- **REQUIREMENT**
Exactly as written, return every line of the data below.

........

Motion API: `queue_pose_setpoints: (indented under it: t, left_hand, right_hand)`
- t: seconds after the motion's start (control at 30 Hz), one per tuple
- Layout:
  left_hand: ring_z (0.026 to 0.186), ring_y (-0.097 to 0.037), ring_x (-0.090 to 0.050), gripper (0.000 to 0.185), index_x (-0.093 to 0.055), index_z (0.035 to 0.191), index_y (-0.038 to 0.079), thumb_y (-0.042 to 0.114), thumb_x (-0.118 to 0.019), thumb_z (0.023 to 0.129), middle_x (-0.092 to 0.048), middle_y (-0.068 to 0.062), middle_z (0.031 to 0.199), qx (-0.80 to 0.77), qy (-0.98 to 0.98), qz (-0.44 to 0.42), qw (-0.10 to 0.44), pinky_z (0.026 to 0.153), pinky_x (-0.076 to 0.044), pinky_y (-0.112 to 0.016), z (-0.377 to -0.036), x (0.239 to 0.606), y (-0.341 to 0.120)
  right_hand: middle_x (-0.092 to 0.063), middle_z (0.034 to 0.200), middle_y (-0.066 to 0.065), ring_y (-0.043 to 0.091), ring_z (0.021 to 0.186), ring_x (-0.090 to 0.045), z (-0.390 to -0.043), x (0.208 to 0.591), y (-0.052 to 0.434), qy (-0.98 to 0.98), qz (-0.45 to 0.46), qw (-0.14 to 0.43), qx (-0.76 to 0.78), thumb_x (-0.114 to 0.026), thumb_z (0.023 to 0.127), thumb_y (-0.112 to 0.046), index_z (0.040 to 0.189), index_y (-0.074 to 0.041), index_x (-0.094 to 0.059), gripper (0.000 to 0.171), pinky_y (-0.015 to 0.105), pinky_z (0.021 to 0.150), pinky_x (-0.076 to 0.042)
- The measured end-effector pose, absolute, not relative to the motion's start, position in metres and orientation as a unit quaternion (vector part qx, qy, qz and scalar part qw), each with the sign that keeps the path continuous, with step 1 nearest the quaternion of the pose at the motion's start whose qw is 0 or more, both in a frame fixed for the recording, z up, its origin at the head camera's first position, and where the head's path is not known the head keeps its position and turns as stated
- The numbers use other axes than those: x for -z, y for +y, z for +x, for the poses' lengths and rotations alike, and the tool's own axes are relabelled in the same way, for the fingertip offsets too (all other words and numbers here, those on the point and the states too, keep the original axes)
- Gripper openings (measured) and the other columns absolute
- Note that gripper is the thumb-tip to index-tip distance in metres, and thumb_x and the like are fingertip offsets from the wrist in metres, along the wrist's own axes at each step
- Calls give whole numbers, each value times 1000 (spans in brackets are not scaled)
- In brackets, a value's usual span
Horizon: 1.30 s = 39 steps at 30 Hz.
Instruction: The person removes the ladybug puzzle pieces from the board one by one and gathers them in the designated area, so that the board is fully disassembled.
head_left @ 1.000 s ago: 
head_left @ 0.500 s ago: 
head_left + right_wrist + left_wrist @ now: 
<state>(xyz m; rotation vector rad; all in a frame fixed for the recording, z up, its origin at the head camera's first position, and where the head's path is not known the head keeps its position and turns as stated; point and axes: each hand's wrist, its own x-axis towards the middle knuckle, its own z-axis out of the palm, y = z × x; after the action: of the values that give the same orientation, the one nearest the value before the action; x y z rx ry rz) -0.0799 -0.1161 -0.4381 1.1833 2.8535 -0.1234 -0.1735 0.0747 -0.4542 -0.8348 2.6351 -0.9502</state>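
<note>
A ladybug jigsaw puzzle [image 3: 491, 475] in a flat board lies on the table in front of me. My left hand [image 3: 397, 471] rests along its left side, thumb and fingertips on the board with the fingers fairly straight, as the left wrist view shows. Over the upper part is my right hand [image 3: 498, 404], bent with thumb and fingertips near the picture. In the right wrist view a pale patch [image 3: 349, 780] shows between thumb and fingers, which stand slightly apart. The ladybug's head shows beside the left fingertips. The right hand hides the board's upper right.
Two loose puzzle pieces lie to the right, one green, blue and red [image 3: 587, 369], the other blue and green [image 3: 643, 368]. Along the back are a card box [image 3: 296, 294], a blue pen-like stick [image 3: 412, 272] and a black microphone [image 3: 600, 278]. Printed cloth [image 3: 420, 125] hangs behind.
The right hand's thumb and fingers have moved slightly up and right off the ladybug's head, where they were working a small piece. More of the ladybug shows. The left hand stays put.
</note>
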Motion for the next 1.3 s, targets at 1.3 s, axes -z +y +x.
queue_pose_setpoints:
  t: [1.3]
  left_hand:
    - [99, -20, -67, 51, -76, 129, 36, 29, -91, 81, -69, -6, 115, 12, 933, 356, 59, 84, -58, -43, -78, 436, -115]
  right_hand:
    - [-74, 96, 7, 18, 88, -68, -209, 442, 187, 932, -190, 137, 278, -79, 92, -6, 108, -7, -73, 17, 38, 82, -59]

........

- **SOLUTION FOR THIS TASK**
Motion API: `queue_pose_setpoints: (indented under it: t, left_hand, right_hand)`
- t: seconds after the motion's start (control at 30 Hz), one per tuple
- Layout:
  left_hand: ring_z (0.026 to 0.186), ring_y (-0.097 to 0.037), ring_x (-0.090 to 0.050), gripper (0.000 to 0.185), index_x (-0.093 to 0.055), index_z (0.035 to 0.191), index_y (-0.038 to 0.079), thumb_y (-0.042 to 0.114), thumb_x (-0.118 to 0.019), thumb_z (0.023 to 0.129), middle_x (-0.092 to 0.048), middle_y (-0.068 to 0.062), middle_z (0.031 to 0.199), qx (-0.80 to 0.77), qy (-0.98 to 0.98), qz (-0.44 to 0.42), qw (-0.10 to 0.44), pinky_z (0.026 to 0.153), pinky_x (-0.076 to 0.044), pinky_y (-0.112 to 0.016), z (-0.377 to -0.036), x (0.239 to 0.606), y (-0.341 to 0.120)
  right_hand: middle_x (-0.092 to 0.063), middle_z (0.034 to 0.200), middle_y (-0.066 to 0.065), ring_y (-0.043 to 0.091), ring_z (0.021 to 0.186), ring_x (-0.090 to 0.045), z (-0.390 to -0.043), x (0.208 to 0.591), y (-0.052 to 0.434), qy (-0.98 to 0.98), qz (-0.45 to 0.46), qw (-0.14 to 0.43), qx (-0.76 to 0.78), thumb_x (-0.114 to 0.026), thumb_z (0.023 to 0.127), thumb_y (-0.112 to 0.046), index_z (0.040 to 0.189), index_y (-0.074 to 0.041), index_x (-0.094 to 0.059), gripper (0.000 to 0.171), pinky_y (-0.015 to 0.105), pinky_z (0.021 to 0.150), pinky_x (-0.076 to 0.042)
- The measured end-effector pose, absolute, not relative to the motion's start, position in metres and orientation as a unit quaternion (vector part qx, qy, qz and scalar part qw), each with the sign that keeps the path continuous, with step 1 nearest the quaternion of the pose at the motion's start whose qw is 0 or more, both in a frame fixed for the recording, z up, its origin at the head camera's first position, and where the head's path is not known the head keeps its position and turns as stated
- The numbers use other axes than those: x for -z, y for +y, z for +x, for the poses' lengths and rotations alike, and the tool's own axes are relabelled in the same way, for the fingertip offsets too (all other words and numbers here, those on the point and the states too, keep the original axes)
- Gripper openings (measured) and the other columns absolute
- Note that gripper is the thumb-tip to index-tip distance in metres, and thumb_x and the like are fingertip offsets from the wrist in metres, along the wrist's own axes at each step
- Calls give whole numbers, each value times 1000 (spans in brackets are not scaled)
- In brackets, a value's usual span
Horizon: 1.30 s = 39 steps at 30 Hz.
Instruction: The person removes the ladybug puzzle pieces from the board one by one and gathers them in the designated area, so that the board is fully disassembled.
head_left @ 1.000 s ago: 
head_left @ 0.500 s ago: 
head_left + right_wrist + left_wrist @ now: 
<state>(xyz m; rotation vector rad; all in a frame fixed for the recording, z up, its origin at the head camera's first position, and where the head's path is not known the head keeps its position and turns as stated; point and axes: each hand's wrist, its own x-axis towards the middle knuckle, its own z-axis out of the palm, y = z × x; after the action: of the values that give the same orientation, the one nearest the value before the action; x y z rx ry rz) -0.0799 -0.1161 -0.4381 1.1833 2.8535 -0.1234 -0.1735 0.0747 -0.4542 -0.8348 2.6351 -0.9502</state>
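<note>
A ladybug jigsaw puzzle [image 3: 491, 475] in a flat board lies on the table in front of me. My left hand [image 3: 397, 471] rests along its left side, thumb and fingertips on the board with the fingers fairly straight, as the left wrist view shows. Over the upper part is my right hand [image 3: 498, 404], bent with thumb and fingertips near the picture. In the right wrist view a pale patch [image 3: 349, 780] shows between thumb and fingers, which stand slightly apart. The ladybug's head shows beside the left fingertips. The right hand hides the board's upper right.
Two loose puzzle pieces lie to the right, one green, blue and red [image 3: 587, 369], the other blue and green [image 3: 643, 368]. Along the back are a card box [image 3: 296, 294], a blue pen-like stick [image 3: 412, 272] and a black microphone [image 3: 600, 278]. Printed cloth [image 3: 420, 125] hangs behind.
The right hand's thumb and fingers have moved slightly up and right off the ladybug's head, where they were working a small piece. More of the ladybug shows. The left hand stays put.
</note>
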Motion for the next 1.3 s, targets at 1.3 s, axes -z +y +x.
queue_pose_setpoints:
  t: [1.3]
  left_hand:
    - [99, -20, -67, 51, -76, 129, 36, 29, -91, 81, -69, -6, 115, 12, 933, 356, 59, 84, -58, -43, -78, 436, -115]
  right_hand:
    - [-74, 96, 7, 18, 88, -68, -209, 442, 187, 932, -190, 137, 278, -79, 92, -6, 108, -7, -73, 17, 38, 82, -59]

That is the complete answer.